## Problem details
Using the data below, transcribe exactly everything from the line that contains "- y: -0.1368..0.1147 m" down to the line that contains "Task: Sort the". Include both of those lines and none of the pictures.

[Opening Records section]

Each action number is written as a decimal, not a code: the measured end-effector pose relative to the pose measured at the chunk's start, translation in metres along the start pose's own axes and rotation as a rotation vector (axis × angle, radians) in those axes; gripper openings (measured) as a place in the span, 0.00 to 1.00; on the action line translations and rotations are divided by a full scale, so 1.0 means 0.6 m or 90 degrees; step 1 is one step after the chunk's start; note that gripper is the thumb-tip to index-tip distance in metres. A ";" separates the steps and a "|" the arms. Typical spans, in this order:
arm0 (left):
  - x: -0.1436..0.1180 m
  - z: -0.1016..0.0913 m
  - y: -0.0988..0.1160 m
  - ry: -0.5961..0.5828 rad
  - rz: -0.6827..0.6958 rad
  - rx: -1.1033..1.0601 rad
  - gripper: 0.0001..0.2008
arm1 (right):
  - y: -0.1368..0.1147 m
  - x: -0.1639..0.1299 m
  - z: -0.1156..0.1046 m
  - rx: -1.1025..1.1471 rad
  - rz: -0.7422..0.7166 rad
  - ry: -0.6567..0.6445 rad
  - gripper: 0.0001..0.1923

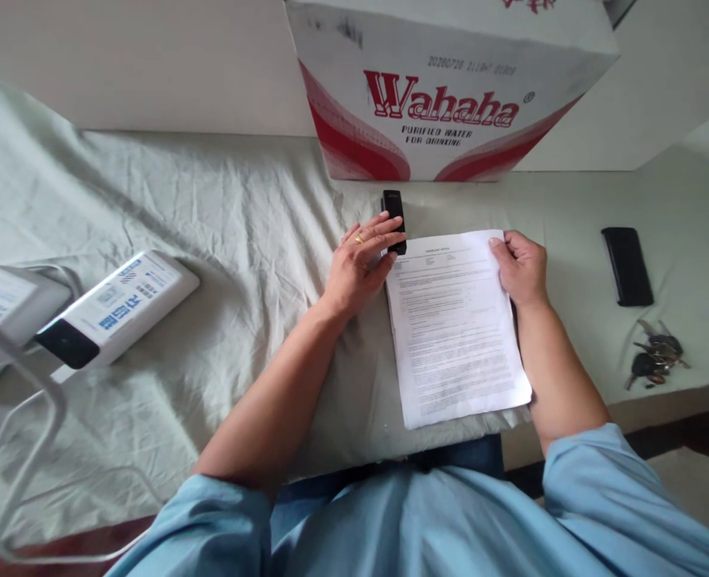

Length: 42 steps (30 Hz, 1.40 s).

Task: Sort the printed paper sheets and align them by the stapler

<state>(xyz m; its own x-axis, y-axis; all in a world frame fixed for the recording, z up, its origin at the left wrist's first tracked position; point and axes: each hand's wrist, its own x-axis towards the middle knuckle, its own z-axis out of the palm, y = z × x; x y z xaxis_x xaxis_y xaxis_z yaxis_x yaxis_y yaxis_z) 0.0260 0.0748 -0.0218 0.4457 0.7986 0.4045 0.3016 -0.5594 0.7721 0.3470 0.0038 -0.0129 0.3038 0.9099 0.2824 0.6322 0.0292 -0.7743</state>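
A stack of printed paper sheets point(456, 336) lies before me at the table's front edge, its lower edge near my body. At its upper right corner my right hand point(521, 266) pinches the sheets, thumb on top and the other fingers curled out of sight. A small black stapler point(392, 205) sits at the stack's upper left corner. My left hand point(363, 260) is closed over the stapler, with fingers across its top and the thumb by its near end. Whether the paper corner is inside the stapler's jaws, I cannot tell.
A Wahaha water carton point(450, 104) stands behind the paper. To the right lie a black phone-like slab point(628, 267) and a bunch of keys point(655, 355). White power banks point(129, 300) and white cables point(47, 433) are at the left on a wrinkled cloth point(239, 208).
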 end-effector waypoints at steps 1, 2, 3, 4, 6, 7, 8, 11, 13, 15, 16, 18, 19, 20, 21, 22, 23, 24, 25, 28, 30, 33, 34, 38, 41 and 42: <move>0.000 0.000 -0.001 0.000 -0.001 -0.006 0.15 | 0.000 0.000 -0.001 0.003 0.000 -0.005 0.29; 0.000 -0.001 -0.002 0.001 -0.003 -0.012 0.16 | 0.001 0.000 -0.002 0.007 0.001 -0.007 0.29; 0.000 -0.001 -0.002 0.002 -0.006 -0.018 0.16 | 0.002 0.000 -0.003 0.010 0.001 -0.007 0.28; 0.000 -0.002 -0.002 0.001 -0.010 -0.021 0.16 | 0.002 0.001 -0.004 0.012 0.002 -0.006 0.28; 0.000 -0.003 -0.001 -0.003 -0.022 -0.015 0.17 | 0.003 0.001 -0.004 0.016 0.002 -0.007 0.29; -0.001 -0.004 0.002 -0.008 -0.030 -0.001 0.17 | 0.003 0.001 -0.003 0.016 0.002 -0.008 0.29; -0.001 -0.005 0.005 -0.014 -0.040 0.019 0.17 | 0.003 0.001 -0.003 0.017 0.002 -0.008 0.29; -0.004 -0.007 0.022 -0.028 -0.060 0.102 0.16 | 0.001 0.001 -0.001 0.024 0.003 -0.010 0.29; -0.006 -0.007 0.034 -0.025 -0.057 0.145 0.16 | -0.001 0.001 0.000 0.028 0.003 -0.010 0.30; -0.006 -0.006 0.042 -0.015 -0.052 0.166 0.16 | -0.004 0.001 0.001 0.029 0.003 -0.008 0.30; -0.006 -0.005 0.043 -0.010 -0.054 0.168 0.16 | -0.005 0.001 0.000 0.030 0.001 -0.007 0.30; -0.005 -0.005 0.039 -0.009 -0.065 0.150 0.16 | -0.006 0.002 -0.002 0.038 -0.002 -0.011 0.30; -0.005 -0.005 0.034 -0.013 -0.069 0.130 0.16 | -0.006 0.002 -0.004 0.047 -0.002 -0.019 0.29; -0.005 -0.005 0.028 -0.016 -0.068 0.101 0.16 | -0.006 0.001 -0.006 0.059 -0.001 -0.034 0.28; -0.005 -0.006 0.022 -0.018 -0.060 0.065 0.15 | -0.007 0.001 -0.008 0.074 0.004 -0.055 0.27; -0.005 -0.007 0.017 -0.014 -0.046 0.022 0.15 | -0.007 0.000 -0.010 0.090 0.011 -0.081 0.26; -0.006 -0.008 0.012 -0.006 -0.033 -0.020 0.16 | -0.008 -0.002 -0.013 0.106 0.021 -0.109 0.25; -0.007 -0.009 0.009 0.007 -0.026 -0.058 0.16 | -0.010 -0.003 -0.015 0.124 0.035 -0.138 0.24; -0.008 -0.009 0.008 0.025 -0.030 -0.091 0.18 | -0.012 -0.005 -0.016 0.146 0.053 -0.166 0.23; -0.010 -0.013 0.010 0.108 -0.117 -0.135 0.21 | -0.019 -0.008 -0.020 0.232 0.117 -0.198 0.22; -0.009 -0.018 0.016 0.140 -0.200 -0.140 0.20 | -0.023 -0.008 -0.021 0.288 0.150 -0.169 0.21; -0.004 -0.028 0.025 0.100 -0.269 -0.143 0.26 | -0.027 -0.009 -0.026 0.341 0.196 -0.165 0.21; -0.002 -0.031 0.028 0.077 -0.276 -0.143 0.27 | -0.030 -0.010 -0.029 0.351 0.214 -0.188 0.21; 0.002 -0.039 0.039 0.009 -0.280 -0.126 0.29 | -0.044 -0.022 -0.038 0.380 0.285 -0.265 0.20; 0.001 -0.043 0.045 -0.018 -0.272 -0.133 0.32 | -0.053 -0.031 -0.040 0.407 0.304 -0.236 0.22; 0.000 -0.044 0.046 -0.028 -0.270 -0.143 0.33 | -0.053 -0.033 -0.040 0.413 0.299 -0.221 0.24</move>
<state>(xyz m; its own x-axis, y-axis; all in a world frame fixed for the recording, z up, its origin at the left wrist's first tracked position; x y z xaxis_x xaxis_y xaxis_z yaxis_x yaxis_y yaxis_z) 0.0118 0.0652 0.0124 0.3596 0.9330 0.0127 0.2780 -0.1201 0.9530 0.3380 -0.0252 0.0197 0.1296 0.9586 -0.2536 -0.0661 -0.2468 -0.9668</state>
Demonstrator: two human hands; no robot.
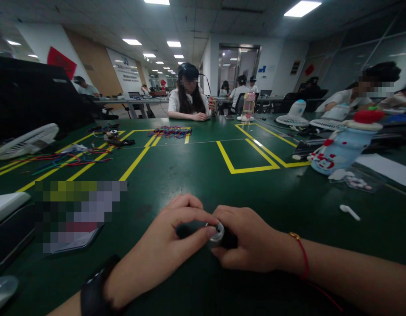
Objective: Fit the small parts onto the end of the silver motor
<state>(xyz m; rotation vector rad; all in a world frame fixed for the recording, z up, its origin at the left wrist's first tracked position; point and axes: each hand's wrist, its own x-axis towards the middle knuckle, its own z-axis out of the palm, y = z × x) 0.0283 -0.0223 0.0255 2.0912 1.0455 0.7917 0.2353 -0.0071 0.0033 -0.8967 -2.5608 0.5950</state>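
Observation:
A small silver metal cylinder (217,237) with a dark hole in its end face sits between my hands, just above the green table (196,173). My right hand (247,239) wraps around it from the right, fingers curled and thumb below. From the left, my left hand (181,228) brings thumb and forefinger together at the cylinder's end, touching its rim. Whether a tiny part lies between those fingertips is too small to tell. The cylinder's far side is hidden behind my right fingers.
At left lie a phone-like flat object (81,241), loose coloured wires (71,158) and a white fan (27,140). A wire bundle (170,131) lies ahead. On the right are a blue bottle (343,149) and a white earbud (350,212). A person (190,98) sits opposite.

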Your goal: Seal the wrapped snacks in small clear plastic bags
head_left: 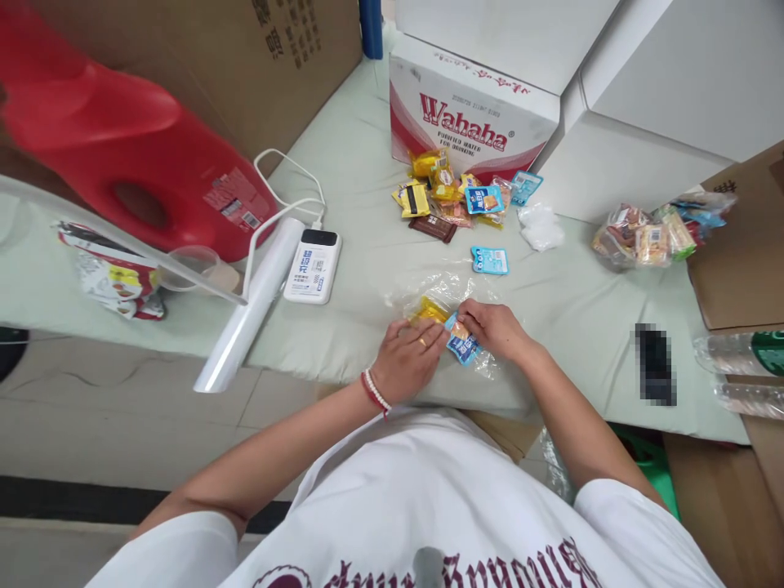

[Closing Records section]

## Answer to this task
  - y: -0.1368..0.1147 m
  - x: -0.1639..0.1299 m
  - z: -0.1156..0.1046 m
  - rx: -1.1025..1.1471 rad
  - rz: -0.7422..0.7166 rad
  - ry: -0.6567..0.6445 rad
  - gripper: 0.0001..0.1923


Length: 42 steps (30 Hz, 1.40 s).

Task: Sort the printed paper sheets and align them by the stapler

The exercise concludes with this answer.